12/07/2023 22:30

Avis Isola, parla Tabbia: “Ultima stagione irrepetibile. In A2 non sarà facile, ma ci faremo valere”

Il ricordo della stagione appena trascorsa non si è ancora spento per mister Tabbia che sa di aver compiuto con l’Avis Isola una vera e propria impresa, portando il club astigiano dalle forche caudine della serie cadetta all’empireo della Serie A2. Un traguardo di grande spessore per un club che ha saputo fare squadra e vincere un torneo consacrando una stagione da record con una serie irresistibile di vittorie. 

La vittoria del gruppo di amici, di giocatori e di dirigenza che hanno costruito un sodalizio di grande spessore. L’estate è il tempo del riposo, della riflessione, ma mister Tabbia ha ancora un occhio di riguardo per quanto vissuto in questa ultima straordinaria stagione. 

“E' stata una cavalcata strepitosa, diciamo il giusto coronamento di un percorso di due anni.

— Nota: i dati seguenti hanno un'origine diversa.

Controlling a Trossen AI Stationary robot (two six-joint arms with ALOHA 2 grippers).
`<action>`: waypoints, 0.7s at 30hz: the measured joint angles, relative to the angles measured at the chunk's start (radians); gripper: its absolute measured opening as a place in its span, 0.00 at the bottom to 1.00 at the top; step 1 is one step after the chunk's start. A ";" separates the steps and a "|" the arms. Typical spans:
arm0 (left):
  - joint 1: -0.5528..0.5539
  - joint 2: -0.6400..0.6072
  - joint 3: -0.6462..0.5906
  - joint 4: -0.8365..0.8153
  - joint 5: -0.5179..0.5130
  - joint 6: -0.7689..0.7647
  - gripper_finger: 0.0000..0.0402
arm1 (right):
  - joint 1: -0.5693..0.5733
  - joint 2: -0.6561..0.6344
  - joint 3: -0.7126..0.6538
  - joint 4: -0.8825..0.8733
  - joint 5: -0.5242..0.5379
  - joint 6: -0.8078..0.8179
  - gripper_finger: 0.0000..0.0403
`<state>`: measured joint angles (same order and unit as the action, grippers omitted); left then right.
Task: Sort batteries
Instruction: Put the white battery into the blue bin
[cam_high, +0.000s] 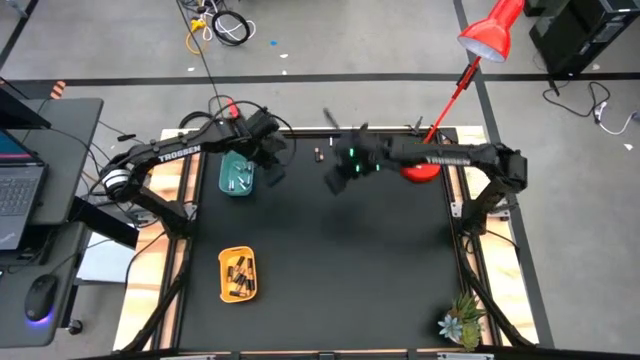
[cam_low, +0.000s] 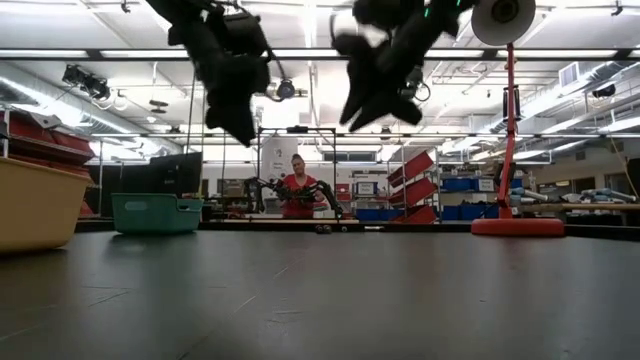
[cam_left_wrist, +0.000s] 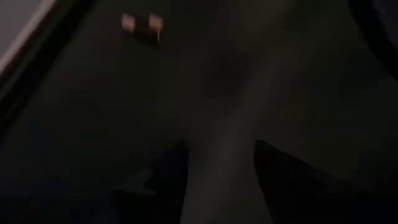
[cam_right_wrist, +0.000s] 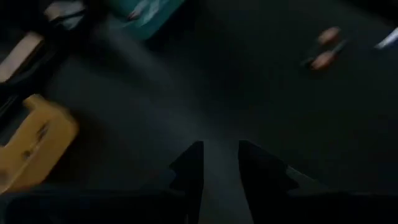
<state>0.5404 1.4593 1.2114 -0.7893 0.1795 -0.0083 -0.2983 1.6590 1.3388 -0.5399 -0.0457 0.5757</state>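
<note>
My left gripper (cam_high: 272, 158) hangs open above the table beside the teal tray (cam_high: 237, 176), which holds whitish batteries (cam_high: 240, 180). In its wrist view, nothing is between the fingers (cam_left_wrist: 217, 168), and two loose batteries (cam_left_wrist: 142, 25) lie on the mat ahead. My right gripper (cam_high: 340, 176) hangs above the far middle of the mat. Its fingers stand a little apart with nothing between them (cam_right_wrist: 219, 158). Reddish loose batteries (cam_right_wrist: 326, 48) lie on the mat beyond it, near the far edge (cam_high: 320, 154). The yellow tray (cam_high: 238, 273) at the near left holds dark batteries.
A red desk lamp's base (cam_high: 420, 172) stands at the far right of the mat, with its pole leaning out over the far edge. A small potted plant (cam_high: 460, 325) sits at the near right corner. A person stands in the room beyond the table (cam_low: 298, 190).
</note>
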 joint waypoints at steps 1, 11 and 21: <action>-0.006 0.000 0.000 0.032 -0.003 -0.026 0.46 | -0.043 0.009 0.000 0.018 -0.022 -0.032 0.27; -0.037 0.000 -0.005 0.216 -0.081 -0.182 0.46 | -0.357 0.208 0.000 0.161 -0.278 -0.239 0.27; -0.037 0.000 -0.005 0.226 -0.089 -0.143 0.46 | -0.461 0.270 0.002 0.200 -0.215 -0.281 0.27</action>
<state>0.5037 1.4597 1.2060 -0.5636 0.0902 -0.1511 -0.7591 1.9294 1.3411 -0.3395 -0.2608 0.2943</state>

Siamo partiti con il progetto di far giocare ragazzi astigiani e, a parte due pedine, di cui una, Douglas Corsini, decisamente fantastica e intramontabile, abbiamo realizzato un percorso in crescendo; il quarto posto e la partecipazione ai playoff nel corso della prima stagione ci hanno dato un'autostima che ci ha consentito quest’anno di affrontare tutte le partite senza paura, con il nostro stile e con la nostra voglia. Abbiamo vinto di gruppo, a volte anche senza i giocatori più forti, ma io di questo ne ero consapevole. La gioia più bella è stata quella di aver realizzato un percorso che ci ha visto soccombere una sola volta sul campo. Devo ringraziare i miei giocatori, uno per uno, ma anche la società, lo staff, veramente un gruppo fantastico dal portiere agli amministratori. Sono convinto che questa sia stata una stagione sicuramente irripetibile, ma anche una stagione in cui la crescita di ogni singolo giocatore è li a testimoniare la bellezza di questo sport. Credo di poter dire che questa annata ha fatto bene a tutti”. 

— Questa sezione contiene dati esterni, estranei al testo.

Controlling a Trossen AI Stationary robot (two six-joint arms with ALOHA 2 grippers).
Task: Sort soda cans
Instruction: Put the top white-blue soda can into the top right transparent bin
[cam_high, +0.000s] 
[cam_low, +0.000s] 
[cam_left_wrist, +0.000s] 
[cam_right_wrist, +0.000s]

Adesso però viene il bello la vittoria e la promozione sicuramente caricano di tante responsabilità non solo i giocatori ma anche la società ed è pertanto inevitabile chiedere al riconfermatissimo mister quali siano le prospettive.

“Partiremo dalla nostra base che abbiamo costruito, un gruppo affiatato, e possiamo ripartire dalla mezza categoria superiore, la A2. Ci scontreremo contro squadre attrezzate ma terremo inalterato il gruppo che ha costruito questo sogno. Non sarà facile, ma un passo alla volta cercheremo di tenere ben saldo nelle nostre mani la Serie A2. Certo, non partiamo per vincere, ma per far valere i nostri ideali di gioco. Al 99% il gruppo sarà lo stesso con qualche piccolo innesto, doveroso, ma sono sicuro che se porteremo avanti la nostra filosofia, ovvero quella che ci ha fatto ben figurare negli ultimi 24 mesi, sapremo rimanere in questa categoria che per noi è un lusso ma è un lusso che ci siamo conquistati sul campo”.